一ヶ月もするとぱらぱらと患蓄も増え、飼い主たちの相談に乗ることもある。けれどそれは主に助手の仕事で、どうにも外面の悪い自分には向かないらしく、診察さえ終わらせたら後は全て助手にまかせっきりだ。
そうして三月も経つ頃から、次第に生活はマンネリ化してきた。
毎日同じ顔の患蓄に、飼い主たちの下らない話。
やっぱりどうにもこういう仕事を向かないのかもしれないと、かつてこの道を選択した頃の過去の自分に言い聞かせてやる方法はないものか、そんな意味のない妄想までしてしまうほどに、日々に慣れてきた、そんなときだった。
動物病院に、一人の人間が転がり込んできたのは。
「何度も言うけどな、ここは人間の病院じゃねぇんだ。あんなところと違って不衛生なんだから、たまにゃあっちに行けよ」
年相応に筋肉の付いた腕に、包帯を巻く。元々動物用の道具しか置いていなかったのに、こいつが転がり込んでくるようになってからは、救急箱に一通り人間用の治療道具が揃ってしまっている。
これもきっと一種の慣れだ。
ぱちり、と金具で包帯を止めて、箱の蓋を閉じた。
「煩いんだよ、こんな傷だと。その点、こっちは黙って手当てしてくれるから」
「そりゃあなぁ…」
黒い制服の下の腕。決して太くはないそれに付いた傷は、明らかに刃物によってできた傷だ。滑った程度の軽い傷だし、何も病院で縫うような必要はないだろう。逆に病院に行ってしまえば、やれ警察だ、やれ誰が、と面倒くさいことになるだろうことは眼に見えている。
しかし、だからといって動物病院に通っているというのも、変な話ではないか。
「何、僕が来ると何か不都合でもあるの?」
血で汚れてしまったらしい制服に腕は通さず、目の前ですうと目を細める。
あの日転がり込んできたときも、この男は腕に傷があった。あの時は今よりも酷かった。
それ以降、一体何が気に入ったのか、この男は週に何度も怪我をしたといって病院に転がり込んでくるようになった。その程度は軽く、一番最初の傷が一番酷かった位に、日を追うごとに軽くなっていく。
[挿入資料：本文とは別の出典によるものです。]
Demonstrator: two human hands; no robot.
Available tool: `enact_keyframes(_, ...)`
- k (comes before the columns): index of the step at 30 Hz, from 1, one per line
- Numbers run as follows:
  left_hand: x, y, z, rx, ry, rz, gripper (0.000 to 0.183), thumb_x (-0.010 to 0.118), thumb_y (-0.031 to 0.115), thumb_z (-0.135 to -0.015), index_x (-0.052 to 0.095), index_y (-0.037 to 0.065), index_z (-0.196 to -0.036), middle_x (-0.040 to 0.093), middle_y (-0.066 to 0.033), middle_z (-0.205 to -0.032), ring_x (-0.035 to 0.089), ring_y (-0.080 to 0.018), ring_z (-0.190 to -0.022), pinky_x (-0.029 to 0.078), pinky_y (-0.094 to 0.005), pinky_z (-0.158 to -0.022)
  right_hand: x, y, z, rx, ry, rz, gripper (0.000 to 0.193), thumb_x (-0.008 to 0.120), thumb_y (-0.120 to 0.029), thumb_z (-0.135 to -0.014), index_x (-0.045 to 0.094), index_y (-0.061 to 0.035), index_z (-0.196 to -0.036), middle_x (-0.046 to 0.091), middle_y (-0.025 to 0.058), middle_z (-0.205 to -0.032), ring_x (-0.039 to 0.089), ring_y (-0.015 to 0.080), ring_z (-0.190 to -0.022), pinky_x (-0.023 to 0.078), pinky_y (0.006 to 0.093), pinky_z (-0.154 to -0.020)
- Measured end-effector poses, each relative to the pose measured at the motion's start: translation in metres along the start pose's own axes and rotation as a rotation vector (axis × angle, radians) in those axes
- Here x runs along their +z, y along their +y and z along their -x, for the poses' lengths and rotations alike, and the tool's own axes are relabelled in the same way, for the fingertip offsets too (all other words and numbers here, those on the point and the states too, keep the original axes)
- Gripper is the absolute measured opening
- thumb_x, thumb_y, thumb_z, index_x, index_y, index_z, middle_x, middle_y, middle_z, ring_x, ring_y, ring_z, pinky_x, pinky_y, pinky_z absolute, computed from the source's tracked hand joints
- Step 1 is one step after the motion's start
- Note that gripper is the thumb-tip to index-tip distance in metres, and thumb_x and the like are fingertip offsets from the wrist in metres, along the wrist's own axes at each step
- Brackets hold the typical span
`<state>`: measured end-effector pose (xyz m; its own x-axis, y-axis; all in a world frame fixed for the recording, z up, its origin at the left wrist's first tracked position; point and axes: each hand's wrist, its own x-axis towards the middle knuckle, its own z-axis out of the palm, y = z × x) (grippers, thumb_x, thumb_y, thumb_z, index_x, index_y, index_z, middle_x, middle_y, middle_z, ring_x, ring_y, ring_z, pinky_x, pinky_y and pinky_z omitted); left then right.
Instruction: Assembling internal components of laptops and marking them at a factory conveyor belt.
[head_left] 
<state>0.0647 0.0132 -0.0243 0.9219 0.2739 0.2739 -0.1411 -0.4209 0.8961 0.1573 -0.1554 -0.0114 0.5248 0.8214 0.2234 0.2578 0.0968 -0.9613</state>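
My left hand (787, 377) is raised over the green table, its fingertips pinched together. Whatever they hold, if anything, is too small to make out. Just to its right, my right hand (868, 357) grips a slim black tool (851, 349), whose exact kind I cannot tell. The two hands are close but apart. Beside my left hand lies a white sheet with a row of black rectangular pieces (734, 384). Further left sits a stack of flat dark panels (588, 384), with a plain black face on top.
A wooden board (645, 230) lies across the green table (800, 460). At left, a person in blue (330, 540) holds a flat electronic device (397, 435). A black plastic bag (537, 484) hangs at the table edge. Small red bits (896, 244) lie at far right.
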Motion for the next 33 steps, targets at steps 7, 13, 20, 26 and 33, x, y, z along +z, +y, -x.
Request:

それでも、どれだけ軽い傷でも、それこそ猫に引っかかれたような傷でも、この男は必ず病院の扉を叩いた。
気に入られていることは、何となく判っている。理由も何もわからないけれど、それだけは確実で。
好かれていると判って、悪い気はしない。頼られるのも悪くない。
だから、こんな独占欲だって、かわいいと思えないこともないんだ。
「…なんにもねぇよ。ただ、傷に菌が入ったりしたらお前の腕切り落とすことにだってなりかねないんだぞ。俺は、そっちの方が不都合だ」
ため息交じりの言葉に、男は薄く笑って、へえ、と言った。
「そうだね、それは困るな」
「判ったら…」
今度は人間様の病院に行け、と言いかけた言葉が、真正面から伸ばされる包帯が巻かれた腕に引き寄せられて止まる。
「何…!?」
「腕がなくなるのは困るよ」
高くもなく低くもない、耳に心地いい声が響く。
「こうして、抱くことができないものね」
「っ… 雲雀、てめぇっ…」
僅かな濡れた音が、直接注ぎ込まれる。思わず詰めてしまった息に、男、雲雀恭弥は喉の奥だけで笑って、腕を解いた。
「それじゃあ、そろそろ行くよ。お世話様」
言い残して、まるでもう未練などひとかけらもないのだという風に、黒い制服の裾を翻して出て行った。扉の閉まる音が、一人残された待合室に響く。
「……二度と来るなクソガキ…!!!」
ある日突然訪れた、黒い制服の高校生。
彼の登場は、確かにつまらなくなりはじめた日常に、これ以上ないほどの変化を与えた。
けれど。
「なんで七つも年下の男に言い寄られてんだよ俺は…」
望んだのは、こんな変化ではなかったはずなのに。
残されたのは、既に彼を受け入れ始めている証拠にしかならない救急箱と、耳元に落とされたキス一つで赤くなってしまっている情けない自分ひとりだった。